The voice of Fred, slightly buzzing through the speakers, said, “Sweetie, tell me something. Tell me anything.”
“I don’t know what to say,” said Angela. “Everything will be all right. You’ll be home before you know it.”
“Actually it’s not,” said Fred, rolling a wild eye. “Actually that’s not true. So tell me something else, anything else. Tell me what the kids had for breakfast today.”
“The kids are asleep, Fred,” said Angela. “I left them at my mother’s.”
“I want to see my kids,” Fred said, and his voice choked. They saw him, on the monitor, grab at his mouth, and shake his head. “What the hell, Angie,” he sobbed.
There was a delay in transmission, so it was hard for them to communicate. They would talk over each other, and then wait too long, and then someone would start talking, then the other would wait. Is this what it’s like to have a spouse who talks all the time? thought Sunny. All this stopping and starting. Sunny heard a voice in the background that was not Maxon say, “Pull yourself together, Phillips.”
“Fred, Sunny’s here,” said Stanovich, leaning over Angela’s shoulder. “Wanna get Dr. Mann on the feed there? Thanks.”
“Sure thing, Stan,” said Fred. “Here you go, Genius, time to cry and die.”
Angela stood and let Sunny sit down in the chair in front of the wooden desk while Fred seemed to levitate out of the seat he was in, and Maxon seemed to levitate in. Sunny sat perfectly still as she saw his head come into focus. He made sure he was sitting in exactly the right spot, and then he looked at her. She stared back at him, at the wide, bold lines of his face, his precious mouth, his ears, his curls. She wasn’t sure what kind of picture she was seeing, but she saw him very clearly, and it made her want to cry. He smiled his standard, formal smile, and then he leaned closer, peering into his screen. Sunny saw his face change from formal and public, to hungry, the way he looked when he really needed to eat something immediately. He had seen her bald head.
“Hey, baby,” she said. “What’s going on?”
“Well, I’m probably going to have to eat Phillips first,” Maxon said.
“Oh yeah?” she said.
“Yeah, Gompers is such a nice guy, and Tom Conrad is made out of silicon, so…”

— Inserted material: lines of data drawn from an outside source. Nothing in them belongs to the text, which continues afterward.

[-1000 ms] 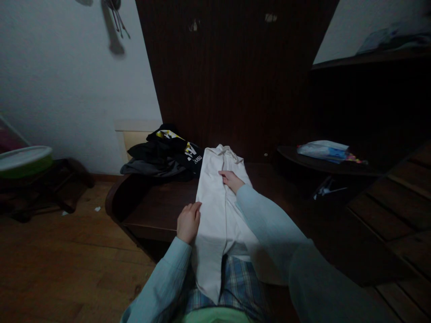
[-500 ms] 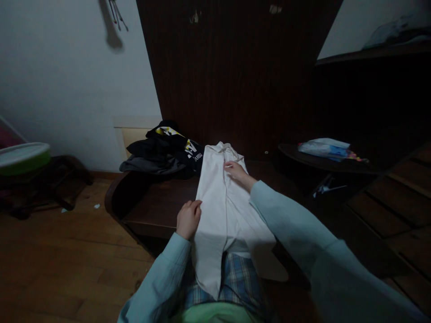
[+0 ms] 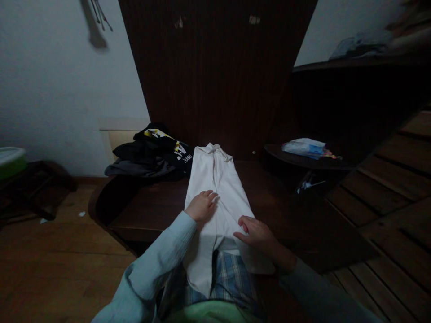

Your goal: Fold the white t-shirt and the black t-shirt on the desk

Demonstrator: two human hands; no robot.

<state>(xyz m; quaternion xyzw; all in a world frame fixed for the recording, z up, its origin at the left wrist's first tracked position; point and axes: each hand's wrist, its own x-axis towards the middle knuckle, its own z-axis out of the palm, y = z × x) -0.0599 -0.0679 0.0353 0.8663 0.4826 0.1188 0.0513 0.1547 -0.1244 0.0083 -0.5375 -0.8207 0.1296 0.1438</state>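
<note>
White garment [image 3: 204, 175], stretched long on the dark wood worktop [image 3: 153, 204], collar end away from the body, lower ends past the front edge and down over the plaid cloth [image 3: 232, 276] of the lap. Left hand [image 3: 201, 206] on the middle of the garment, palm down, fingers extended and a little bent, with nothing visibly pinched. Right hand [image 3: 259, 233] nearer to the body, at the garment's right side, half open, thumb and forefinger apart, with no fabric clearly caught between them; impossible to tell whether the lower fingers hold any.

Main risk, by judgement: sliding toward the lap, because of the loose lower ends without support from the worktop. With a pull only from the right side, likely twisting of the long front line, and new creases between the two hands. From too much weight under the left palm, possible dragging of the upper layer over the lower one, hard to notice in such dim light. Also possible: catching on the dark clothes [image 3: 144, 154], heaped close beside the collar end, in case of a wide sweep to the left. Less danger from the plastic packet [image 3: 303, 147] on the shelf [image 3: 289, 160], well apart on the right.
</note>
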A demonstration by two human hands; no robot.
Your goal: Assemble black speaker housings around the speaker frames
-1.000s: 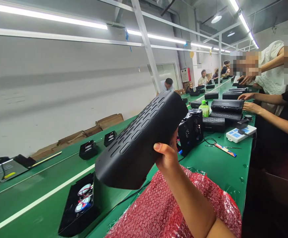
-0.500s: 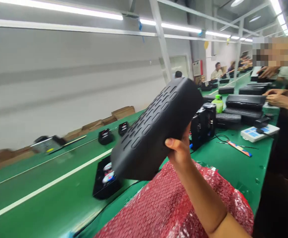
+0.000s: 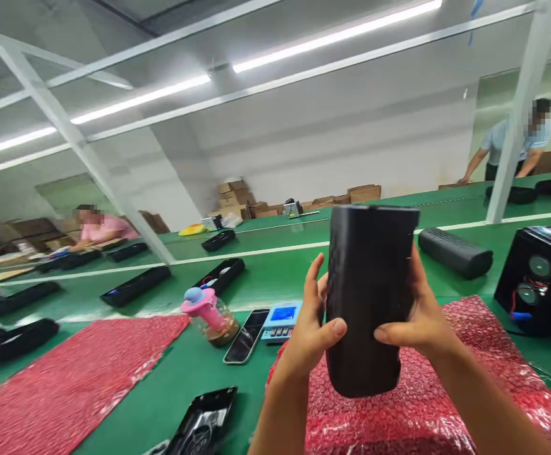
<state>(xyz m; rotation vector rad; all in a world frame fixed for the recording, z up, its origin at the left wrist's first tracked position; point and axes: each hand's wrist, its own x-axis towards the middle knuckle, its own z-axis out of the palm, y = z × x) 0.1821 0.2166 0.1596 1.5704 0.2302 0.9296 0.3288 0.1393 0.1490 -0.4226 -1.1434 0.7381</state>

“Rethink, Maxon, rethink.”
She reached her hand out and touched the line of his nose, the curve of his cheekbone, the angle of his jaw on the monitor. He was quiet. She wanted to force him to see her, confirm that he knew. She wanted to tell him what to say, write it down for him, hand him a piece of paper with letters on it that he could truly understand. He was quiet. Was she telling him? Was the message getting through? Was she sending him all he needed, to survive? She wanted to say, Maxon, I love you, I’m sorry I’ve been a shit, I am straight now, I’m ready to be nice to you again and give you what you need. Please don’t die. He said nothing.
She picked up a piece of paper from the desk and folded it, and a Sharpie that was sitting there, and she wrote on the paper in very thick letters: I AM SORRY. Then she held it up in front of her head, so that her face was covered. When she took it down and looked at him, she was certain he understood.
“Sunny, do you want me to come home?” he asked.
“Yes,” she said clearly. “I want you to come home.”
“Great, okay,” he said. “Put Bubber on.”
Sunny retrieved Bubber from the floor and put him on her lap, a smooth metal cone clutched in each fist. He was making noises, like sound effects, and rocking. She knew he was far away in his mind.
“Hey, buddy,” said Maxon. Bubber did not look up. “Whatcha got there?”
“Can you show Daddy your cones?” Sunny prompted. “Tell Dad what you have there.”